**ASSIGNMENT**. Start at the line below containing "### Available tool" and stop at the line containing "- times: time". Repeat every line of that stretch exactly, and nothing outside it.

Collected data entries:
____________________

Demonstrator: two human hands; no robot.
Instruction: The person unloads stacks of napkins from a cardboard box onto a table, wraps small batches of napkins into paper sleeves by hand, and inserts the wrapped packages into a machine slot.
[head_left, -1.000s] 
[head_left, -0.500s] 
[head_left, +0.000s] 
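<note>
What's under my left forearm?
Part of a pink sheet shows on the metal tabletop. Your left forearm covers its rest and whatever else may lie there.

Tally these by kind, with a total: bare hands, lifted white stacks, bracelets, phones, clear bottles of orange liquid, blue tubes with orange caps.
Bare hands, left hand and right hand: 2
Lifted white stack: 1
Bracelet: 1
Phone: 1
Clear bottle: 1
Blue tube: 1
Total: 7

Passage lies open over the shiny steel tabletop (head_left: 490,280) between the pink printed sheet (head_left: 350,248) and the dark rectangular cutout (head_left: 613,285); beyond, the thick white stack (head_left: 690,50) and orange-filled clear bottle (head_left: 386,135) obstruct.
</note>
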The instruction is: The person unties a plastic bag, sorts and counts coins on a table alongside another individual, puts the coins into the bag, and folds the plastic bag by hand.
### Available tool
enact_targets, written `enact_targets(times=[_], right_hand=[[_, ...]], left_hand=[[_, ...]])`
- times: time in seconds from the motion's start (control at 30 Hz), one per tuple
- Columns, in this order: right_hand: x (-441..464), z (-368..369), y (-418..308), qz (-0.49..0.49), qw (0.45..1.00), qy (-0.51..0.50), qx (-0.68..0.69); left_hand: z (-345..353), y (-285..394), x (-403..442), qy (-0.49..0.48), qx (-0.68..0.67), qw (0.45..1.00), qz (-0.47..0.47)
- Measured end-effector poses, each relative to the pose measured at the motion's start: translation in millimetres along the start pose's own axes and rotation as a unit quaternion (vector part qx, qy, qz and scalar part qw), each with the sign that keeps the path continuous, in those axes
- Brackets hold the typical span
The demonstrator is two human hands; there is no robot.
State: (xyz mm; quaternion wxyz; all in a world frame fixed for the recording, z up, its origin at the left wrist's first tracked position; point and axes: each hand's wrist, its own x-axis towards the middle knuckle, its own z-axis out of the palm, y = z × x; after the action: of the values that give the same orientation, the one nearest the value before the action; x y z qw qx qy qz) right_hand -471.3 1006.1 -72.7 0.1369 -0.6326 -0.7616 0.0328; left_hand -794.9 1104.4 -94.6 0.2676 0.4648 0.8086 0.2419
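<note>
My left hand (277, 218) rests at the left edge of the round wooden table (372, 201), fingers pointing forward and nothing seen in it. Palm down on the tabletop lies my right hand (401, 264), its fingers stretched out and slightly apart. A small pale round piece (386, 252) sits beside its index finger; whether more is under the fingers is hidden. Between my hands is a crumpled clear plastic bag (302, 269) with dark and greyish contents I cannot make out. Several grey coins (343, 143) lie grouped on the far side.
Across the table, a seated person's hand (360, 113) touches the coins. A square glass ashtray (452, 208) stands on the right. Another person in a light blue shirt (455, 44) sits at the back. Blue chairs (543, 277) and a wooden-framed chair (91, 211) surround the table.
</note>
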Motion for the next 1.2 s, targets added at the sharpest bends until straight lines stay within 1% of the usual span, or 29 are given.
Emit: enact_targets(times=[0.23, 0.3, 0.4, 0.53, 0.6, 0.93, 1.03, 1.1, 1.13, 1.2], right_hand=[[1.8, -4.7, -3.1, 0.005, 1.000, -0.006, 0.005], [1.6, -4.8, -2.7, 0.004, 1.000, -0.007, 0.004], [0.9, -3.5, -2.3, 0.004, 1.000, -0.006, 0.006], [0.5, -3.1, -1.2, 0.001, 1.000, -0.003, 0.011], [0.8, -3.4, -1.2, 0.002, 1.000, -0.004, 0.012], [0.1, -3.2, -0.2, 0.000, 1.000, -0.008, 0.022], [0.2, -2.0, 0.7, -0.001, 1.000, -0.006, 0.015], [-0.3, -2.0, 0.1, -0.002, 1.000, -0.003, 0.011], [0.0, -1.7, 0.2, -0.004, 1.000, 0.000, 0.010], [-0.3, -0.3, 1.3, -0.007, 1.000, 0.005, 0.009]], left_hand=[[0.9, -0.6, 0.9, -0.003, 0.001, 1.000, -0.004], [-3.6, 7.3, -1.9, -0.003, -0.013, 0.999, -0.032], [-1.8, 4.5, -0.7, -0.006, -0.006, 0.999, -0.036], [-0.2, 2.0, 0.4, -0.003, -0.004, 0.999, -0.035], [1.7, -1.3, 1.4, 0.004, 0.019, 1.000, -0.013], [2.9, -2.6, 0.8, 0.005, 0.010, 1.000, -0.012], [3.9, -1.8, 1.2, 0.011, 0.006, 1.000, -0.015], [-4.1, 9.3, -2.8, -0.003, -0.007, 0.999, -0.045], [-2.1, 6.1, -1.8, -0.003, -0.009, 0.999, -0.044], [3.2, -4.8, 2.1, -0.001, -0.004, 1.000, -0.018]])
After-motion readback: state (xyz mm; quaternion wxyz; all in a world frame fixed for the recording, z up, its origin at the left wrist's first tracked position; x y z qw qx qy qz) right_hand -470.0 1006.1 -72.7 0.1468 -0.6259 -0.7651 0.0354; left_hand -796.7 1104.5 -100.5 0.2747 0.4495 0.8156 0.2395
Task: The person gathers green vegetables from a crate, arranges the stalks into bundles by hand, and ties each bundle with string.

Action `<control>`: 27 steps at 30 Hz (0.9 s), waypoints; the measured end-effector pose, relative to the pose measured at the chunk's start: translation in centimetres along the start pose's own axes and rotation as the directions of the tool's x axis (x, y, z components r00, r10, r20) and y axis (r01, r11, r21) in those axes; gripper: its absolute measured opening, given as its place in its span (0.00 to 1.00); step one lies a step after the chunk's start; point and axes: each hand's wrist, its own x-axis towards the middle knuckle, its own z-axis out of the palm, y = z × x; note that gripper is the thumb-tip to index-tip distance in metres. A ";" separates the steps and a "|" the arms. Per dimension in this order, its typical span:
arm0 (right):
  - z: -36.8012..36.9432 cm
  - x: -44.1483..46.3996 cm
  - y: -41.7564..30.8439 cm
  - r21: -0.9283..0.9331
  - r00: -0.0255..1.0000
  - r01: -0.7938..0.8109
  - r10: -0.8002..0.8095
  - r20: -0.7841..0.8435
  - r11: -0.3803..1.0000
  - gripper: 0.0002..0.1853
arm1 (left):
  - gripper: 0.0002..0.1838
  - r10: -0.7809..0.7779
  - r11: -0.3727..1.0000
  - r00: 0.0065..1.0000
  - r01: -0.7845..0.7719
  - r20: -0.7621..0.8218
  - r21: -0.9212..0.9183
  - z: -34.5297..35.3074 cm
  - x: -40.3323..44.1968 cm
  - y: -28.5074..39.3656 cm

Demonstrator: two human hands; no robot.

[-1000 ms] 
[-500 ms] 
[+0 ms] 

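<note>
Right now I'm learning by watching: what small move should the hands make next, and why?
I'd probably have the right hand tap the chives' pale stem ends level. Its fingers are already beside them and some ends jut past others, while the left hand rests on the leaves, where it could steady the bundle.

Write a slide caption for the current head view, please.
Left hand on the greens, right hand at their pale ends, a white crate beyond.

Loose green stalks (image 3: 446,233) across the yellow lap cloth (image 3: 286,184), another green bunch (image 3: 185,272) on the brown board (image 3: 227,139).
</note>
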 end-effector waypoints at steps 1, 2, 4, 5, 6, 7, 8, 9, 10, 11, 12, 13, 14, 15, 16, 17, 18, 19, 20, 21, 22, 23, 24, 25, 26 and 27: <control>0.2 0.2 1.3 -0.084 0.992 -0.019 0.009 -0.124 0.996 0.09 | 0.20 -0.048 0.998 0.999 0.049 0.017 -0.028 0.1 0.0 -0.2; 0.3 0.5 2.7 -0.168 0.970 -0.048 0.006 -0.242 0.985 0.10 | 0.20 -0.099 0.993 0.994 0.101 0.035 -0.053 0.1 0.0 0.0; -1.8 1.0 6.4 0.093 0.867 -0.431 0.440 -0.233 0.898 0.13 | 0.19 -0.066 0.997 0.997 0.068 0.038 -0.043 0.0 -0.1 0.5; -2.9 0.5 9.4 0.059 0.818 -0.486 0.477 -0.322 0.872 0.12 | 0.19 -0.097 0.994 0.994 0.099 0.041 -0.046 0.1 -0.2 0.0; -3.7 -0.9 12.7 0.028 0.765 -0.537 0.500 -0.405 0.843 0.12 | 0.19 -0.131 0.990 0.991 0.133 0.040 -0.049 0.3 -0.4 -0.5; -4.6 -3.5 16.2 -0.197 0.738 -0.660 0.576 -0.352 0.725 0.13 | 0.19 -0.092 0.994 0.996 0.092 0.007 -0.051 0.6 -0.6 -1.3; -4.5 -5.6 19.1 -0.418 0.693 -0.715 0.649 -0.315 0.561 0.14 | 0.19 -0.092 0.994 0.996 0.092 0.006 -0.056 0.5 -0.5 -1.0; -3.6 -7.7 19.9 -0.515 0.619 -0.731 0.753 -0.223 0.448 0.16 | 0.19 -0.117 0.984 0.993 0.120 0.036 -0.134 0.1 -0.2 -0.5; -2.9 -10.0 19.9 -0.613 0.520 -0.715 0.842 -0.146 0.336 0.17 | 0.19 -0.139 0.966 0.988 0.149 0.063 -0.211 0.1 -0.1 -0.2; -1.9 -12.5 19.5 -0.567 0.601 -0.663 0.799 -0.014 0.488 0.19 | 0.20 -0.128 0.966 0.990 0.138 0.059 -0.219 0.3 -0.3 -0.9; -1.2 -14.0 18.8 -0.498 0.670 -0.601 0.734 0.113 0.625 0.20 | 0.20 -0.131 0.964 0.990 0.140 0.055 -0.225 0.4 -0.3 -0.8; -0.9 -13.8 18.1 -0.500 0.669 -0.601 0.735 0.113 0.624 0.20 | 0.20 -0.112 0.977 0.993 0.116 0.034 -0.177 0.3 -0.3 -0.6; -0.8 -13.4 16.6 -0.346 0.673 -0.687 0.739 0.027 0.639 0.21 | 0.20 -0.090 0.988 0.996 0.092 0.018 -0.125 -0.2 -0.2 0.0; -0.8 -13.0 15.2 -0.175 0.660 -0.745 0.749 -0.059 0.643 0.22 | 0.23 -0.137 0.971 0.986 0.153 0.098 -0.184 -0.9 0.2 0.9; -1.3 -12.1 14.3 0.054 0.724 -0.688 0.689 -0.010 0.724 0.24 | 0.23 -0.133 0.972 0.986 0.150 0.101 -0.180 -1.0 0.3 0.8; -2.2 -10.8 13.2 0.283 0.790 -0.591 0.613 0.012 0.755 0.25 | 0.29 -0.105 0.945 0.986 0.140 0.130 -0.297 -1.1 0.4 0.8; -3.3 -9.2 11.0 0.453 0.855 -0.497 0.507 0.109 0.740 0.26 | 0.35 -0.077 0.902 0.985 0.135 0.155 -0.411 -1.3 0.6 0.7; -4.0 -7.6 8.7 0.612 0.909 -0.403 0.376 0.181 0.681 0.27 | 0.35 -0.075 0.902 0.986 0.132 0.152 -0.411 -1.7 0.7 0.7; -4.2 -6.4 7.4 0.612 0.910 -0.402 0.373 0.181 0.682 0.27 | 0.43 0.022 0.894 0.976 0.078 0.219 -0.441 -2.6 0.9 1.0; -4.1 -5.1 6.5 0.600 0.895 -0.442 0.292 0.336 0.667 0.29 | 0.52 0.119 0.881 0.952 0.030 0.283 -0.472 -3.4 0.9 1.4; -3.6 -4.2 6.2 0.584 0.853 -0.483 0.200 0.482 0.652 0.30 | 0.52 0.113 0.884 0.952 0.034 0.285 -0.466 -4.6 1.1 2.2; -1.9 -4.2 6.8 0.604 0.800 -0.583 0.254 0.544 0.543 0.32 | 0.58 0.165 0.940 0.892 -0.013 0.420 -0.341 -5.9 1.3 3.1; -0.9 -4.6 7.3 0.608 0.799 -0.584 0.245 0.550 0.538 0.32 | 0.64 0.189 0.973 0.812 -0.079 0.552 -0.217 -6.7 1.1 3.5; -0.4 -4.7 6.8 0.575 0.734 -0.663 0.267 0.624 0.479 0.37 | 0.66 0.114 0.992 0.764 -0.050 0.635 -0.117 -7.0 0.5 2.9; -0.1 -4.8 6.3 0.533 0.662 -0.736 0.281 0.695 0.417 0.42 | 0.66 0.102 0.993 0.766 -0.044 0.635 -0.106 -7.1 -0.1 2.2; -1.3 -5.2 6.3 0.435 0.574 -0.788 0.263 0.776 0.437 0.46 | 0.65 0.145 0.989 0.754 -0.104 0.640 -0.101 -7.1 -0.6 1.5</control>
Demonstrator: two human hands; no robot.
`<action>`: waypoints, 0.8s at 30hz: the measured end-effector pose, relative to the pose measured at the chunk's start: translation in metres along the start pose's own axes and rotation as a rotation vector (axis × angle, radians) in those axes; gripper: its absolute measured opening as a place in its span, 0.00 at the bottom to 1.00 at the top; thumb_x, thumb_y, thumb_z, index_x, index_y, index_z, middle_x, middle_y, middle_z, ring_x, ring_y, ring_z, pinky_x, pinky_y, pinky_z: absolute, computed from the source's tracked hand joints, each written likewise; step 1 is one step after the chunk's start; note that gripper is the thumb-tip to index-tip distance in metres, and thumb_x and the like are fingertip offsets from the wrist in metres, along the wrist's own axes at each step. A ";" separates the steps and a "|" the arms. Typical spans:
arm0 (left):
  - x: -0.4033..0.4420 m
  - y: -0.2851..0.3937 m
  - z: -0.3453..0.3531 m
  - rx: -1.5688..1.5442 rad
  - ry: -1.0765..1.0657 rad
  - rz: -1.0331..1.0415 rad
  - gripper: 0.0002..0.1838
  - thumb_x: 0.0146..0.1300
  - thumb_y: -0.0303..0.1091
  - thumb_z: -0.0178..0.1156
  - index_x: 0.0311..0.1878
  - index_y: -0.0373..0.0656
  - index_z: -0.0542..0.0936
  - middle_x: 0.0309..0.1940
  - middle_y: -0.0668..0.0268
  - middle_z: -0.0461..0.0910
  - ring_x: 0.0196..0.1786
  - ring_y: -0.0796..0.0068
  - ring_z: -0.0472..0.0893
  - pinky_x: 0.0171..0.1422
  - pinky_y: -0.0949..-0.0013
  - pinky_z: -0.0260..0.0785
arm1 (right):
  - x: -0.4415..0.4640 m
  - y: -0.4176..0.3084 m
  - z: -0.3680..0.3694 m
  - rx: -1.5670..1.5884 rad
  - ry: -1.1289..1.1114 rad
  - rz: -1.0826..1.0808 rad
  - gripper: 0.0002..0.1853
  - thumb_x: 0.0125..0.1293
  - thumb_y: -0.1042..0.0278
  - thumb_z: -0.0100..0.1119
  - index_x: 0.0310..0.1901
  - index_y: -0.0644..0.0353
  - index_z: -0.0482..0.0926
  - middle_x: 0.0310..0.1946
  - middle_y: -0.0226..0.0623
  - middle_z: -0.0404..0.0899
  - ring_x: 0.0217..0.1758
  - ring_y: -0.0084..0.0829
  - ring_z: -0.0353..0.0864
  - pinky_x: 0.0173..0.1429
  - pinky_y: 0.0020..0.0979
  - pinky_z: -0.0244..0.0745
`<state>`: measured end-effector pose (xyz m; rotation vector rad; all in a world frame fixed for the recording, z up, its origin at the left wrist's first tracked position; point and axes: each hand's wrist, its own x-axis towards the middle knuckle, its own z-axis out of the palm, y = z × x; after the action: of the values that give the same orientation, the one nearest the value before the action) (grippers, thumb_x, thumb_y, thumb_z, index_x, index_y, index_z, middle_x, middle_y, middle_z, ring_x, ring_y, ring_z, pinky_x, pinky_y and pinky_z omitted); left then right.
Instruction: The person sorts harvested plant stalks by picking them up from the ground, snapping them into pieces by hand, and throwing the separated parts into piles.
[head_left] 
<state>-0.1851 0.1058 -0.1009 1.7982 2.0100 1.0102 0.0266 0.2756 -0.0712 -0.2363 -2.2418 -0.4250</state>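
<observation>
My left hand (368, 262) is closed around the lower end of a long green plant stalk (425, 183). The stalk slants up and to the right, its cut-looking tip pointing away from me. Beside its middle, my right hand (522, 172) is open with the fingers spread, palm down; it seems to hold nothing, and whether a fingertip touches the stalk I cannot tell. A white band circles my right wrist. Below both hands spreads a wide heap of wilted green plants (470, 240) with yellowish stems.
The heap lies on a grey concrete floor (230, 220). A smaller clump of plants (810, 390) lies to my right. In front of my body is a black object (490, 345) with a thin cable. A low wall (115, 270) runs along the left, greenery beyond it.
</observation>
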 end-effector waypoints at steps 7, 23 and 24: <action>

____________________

**EXERCISE SOLUTION**.
### Available tool
enact_targets, written `enact_targets(times=[_], right_hand=[[_, ...]], left_hand=[[_, ...]])`
- times: time in seconds from the motion's start (control at 30 Hz), one per tuple

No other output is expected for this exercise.